L’incroyable explosion du Port de Beyrouth dont la déflagration a fait des dizaines de victimes et causé d’énormes dégâts matériels, a alerté les responsables des structures portuaires en Algérie. Au lendemain de ce drame, le ministère du Transport et la direction générale des Douanes ont rassuré qu’aucune matière combustible n’est stockée dans les différents ports du pays. Mais plusieurs semaines après, on a annoncé que des conteneurs des produits toxiques et autres pyrotechniques dont les propriétaires sont traduits en justice ou en litige, seront déplacés afin d’éviter toute mauvaise surprise. C’est le cas du port d’Oran qui reçoit quotidiennement environ 4000 conteneurs.
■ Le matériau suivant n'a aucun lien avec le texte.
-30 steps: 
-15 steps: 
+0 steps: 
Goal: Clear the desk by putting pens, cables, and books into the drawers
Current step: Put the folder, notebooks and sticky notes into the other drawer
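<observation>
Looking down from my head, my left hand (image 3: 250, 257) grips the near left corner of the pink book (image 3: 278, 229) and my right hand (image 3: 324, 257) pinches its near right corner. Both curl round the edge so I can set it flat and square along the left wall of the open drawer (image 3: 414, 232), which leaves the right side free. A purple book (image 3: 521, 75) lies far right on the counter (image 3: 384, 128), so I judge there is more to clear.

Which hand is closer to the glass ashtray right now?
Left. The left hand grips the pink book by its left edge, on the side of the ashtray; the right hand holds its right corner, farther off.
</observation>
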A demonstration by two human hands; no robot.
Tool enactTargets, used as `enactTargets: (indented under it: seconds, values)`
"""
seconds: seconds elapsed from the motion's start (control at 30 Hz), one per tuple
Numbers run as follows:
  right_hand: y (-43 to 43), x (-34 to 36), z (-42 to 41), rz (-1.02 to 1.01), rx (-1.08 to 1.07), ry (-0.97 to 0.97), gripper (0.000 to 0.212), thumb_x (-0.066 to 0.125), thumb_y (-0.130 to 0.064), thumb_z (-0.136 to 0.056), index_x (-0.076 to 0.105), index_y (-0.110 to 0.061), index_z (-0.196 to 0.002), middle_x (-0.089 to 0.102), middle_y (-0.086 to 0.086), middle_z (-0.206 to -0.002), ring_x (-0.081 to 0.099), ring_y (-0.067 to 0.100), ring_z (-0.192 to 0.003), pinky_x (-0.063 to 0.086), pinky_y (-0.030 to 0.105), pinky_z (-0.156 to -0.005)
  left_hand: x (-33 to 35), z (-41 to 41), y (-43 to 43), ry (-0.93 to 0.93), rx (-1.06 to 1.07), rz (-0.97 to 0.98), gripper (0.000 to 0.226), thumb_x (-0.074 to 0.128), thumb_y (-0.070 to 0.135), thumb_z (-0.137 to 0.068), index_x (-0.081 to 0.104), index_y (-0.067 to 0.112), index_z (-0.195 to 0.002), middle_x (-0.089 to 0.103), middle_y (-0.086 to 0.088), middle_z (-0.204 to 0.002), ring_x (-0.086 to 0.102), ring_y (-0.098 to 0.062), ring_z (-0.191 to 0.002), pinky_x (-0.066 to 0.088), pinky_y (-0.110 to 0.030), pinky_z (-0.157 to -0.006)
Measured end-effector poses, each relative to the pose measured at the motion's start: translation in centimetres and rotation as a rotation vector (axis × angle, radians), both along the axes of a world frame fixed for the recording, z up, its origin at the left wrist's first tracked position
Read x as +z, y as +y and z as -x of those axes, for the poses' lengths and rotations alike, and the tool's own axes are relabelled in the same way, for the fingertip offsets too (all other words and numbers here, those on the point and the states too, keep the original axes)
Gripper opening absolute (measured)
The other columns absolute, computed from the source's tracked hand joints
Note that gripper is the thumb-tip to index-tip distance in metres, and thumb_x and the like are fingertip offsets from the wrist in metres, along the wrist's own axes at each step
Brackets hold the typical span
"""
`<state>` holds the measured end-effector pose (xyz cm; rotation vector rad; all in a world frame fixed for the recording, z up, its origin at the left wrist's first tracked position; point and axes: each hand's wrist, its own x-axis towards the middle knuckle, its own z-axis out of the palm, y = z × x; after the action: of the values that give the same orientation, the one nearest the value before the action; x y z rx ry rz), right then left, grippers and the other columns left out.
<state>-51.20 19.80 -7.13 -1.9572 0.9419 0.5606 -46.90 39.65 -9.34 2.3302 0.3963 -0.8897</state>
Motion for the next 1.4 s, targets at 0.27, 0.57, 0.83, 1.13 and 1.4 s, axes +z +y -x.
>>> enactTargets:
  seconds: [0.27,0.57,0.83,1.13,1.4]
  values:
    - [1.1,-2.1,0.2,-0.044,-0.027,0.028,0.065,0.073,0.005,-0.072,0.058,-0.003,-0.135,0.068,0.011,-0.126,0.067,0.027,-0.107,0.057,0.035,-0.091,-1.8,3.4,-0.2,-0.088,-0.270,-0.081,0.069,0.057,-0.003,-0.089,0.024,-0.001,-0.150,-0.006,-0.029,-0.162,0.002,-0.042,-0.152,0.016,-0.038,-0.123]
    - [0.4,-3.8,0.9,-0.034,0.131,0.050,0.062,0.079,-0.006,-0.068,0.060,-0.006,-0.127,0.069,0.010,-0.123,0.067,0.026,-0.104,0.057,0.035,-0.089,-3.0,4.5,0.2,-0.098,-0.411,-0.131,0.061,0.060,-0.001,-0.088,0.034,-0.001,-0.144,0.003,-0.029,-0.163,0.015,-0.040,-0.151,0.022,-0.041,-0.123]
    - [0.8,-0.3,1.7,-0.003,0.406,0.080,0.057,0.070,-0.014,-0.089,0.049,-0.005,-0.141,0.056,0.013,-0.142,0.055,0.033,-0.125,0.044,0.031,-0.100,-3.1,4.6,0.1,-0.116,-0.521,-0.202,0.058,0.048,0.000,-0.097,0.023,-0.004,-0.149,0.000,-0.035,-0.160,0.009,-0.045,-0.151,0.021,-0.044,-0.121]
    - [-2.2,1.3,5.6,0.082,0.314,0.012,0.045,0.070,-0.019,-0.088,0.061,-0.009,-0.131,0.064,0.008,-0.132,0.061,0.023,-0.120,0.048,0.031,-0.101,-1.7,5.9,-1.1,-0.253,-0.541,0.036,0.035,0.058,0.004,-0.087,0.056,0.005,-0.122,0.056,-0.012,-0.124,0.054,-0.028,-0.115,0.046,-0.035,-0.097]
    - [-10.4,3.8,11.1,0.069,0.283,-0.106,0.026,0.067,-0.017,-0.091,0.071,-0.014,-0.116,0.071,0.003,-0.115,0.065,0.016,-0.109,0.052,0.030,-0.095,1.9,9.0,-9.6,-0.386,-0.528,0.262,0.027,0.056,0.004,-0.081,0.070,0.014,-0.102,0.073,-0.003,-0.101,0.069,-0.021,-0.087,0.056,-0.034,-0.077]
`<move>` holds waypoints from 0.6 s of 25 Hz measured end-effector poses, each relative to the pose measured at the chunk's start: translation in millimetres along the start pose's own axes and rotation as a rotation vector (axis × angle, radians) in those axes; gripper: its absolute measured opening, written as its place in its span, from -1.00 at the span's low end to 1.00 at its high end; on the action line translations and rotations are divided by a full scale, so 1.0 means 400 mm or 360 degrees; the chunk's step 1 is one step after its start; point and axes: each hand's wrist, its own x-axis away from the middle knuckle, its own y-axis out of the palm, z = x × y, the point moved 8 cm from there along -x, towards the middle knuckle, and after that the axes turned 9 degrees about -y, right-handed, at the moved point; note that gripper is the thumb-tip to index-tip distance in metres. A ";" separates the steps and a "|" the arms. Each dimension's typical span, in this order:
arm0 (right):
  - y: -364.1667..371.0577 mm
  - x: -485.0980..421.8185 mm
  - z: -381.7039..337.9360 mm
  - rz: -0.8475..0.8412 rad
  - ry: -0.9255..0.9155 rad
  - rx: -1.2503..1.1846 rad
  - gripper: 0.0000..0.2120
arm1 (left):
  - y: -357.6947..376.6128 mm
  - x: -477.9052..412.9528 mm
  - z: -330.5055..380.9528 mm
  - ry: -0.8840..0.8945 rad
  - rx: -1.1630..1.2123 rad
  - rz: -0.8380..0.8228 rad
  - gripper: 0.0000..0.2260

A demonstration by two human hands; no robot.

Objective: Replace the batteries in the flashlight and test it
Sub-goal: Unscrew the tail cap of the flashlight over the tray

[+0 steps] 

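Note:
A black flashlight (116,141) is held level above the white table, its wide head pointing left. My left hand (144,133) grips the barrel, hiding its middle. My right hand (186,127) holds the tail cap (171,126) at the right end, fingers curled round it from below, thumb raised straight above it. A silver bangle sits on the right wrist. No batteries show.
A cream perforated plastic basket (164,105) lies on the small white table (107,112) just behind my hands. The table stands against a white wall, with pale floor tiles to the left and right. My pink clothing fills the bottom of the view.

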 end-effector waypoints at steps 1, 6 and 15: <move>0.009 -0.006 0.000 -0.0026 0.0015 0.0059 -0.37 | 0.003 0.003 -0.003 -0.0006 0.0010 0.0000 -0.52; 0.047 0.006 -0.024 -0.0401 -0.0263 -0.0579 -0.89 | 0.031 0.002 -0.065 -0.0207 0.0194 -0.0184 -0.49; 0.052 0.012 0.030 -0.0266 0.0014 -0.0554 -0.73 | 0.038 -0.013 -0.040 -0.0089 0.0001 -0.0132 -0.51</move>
Ces cargaisons sont minutieusement contrôlées afin d’éviter de stocker tout produit inflammable qui peut causer l’irréparable. Cette tâche est devenue encore plus délicate après la fermeture sur décision des hauts responsables de l’Etat des deux ports secs d’Oran, ce qui fait que tous les bateaux déchargent les conteneurs au quai du Port. La direction de l’entreprise portuaire d’Oran (EPO) a mis en place une cellule de veille afin de s’enquérir sur l’application des instructions de la tutelle concernant ces produits dangereux. Désormais, la marchandise que l’EPO estime qu’elle peut susciter des dégâts humains et matériels ne sera pas déchargée et restera au niveau du bateau. Cette mesure est provisoire, en attendant que le Port d’Oran hérite d’un terrain vierge et loin des habitations qui abritera ces produits. Concernant l’extension du terminal à conteneurs, les travaux touchent à leur fin. Après des années d’attente l’extension sera enfin réceptionnée au premier trimestre de l’année prochaine. Réalisé sur 16 ha, ce projet augmentera le volume de capacité du terminal à conteneurs avec une superficie globale de 23 ha. Ainsi le Port d’Oran réceptionnera environ 1,2 million de conteneurs, par an, avec l’accostage des navires de gros tonnage. C’est une grande avancée pour l’EPO qui verra ses ambitions à la hausse, notamment en cette période de renouveau de l’économie nationale qui sera axée plus sur l’exportation des produits du terroir tout en baissant le flux de l’importation qui a épuisé le trésor et créé une déséquilibre dans la balance commerciale.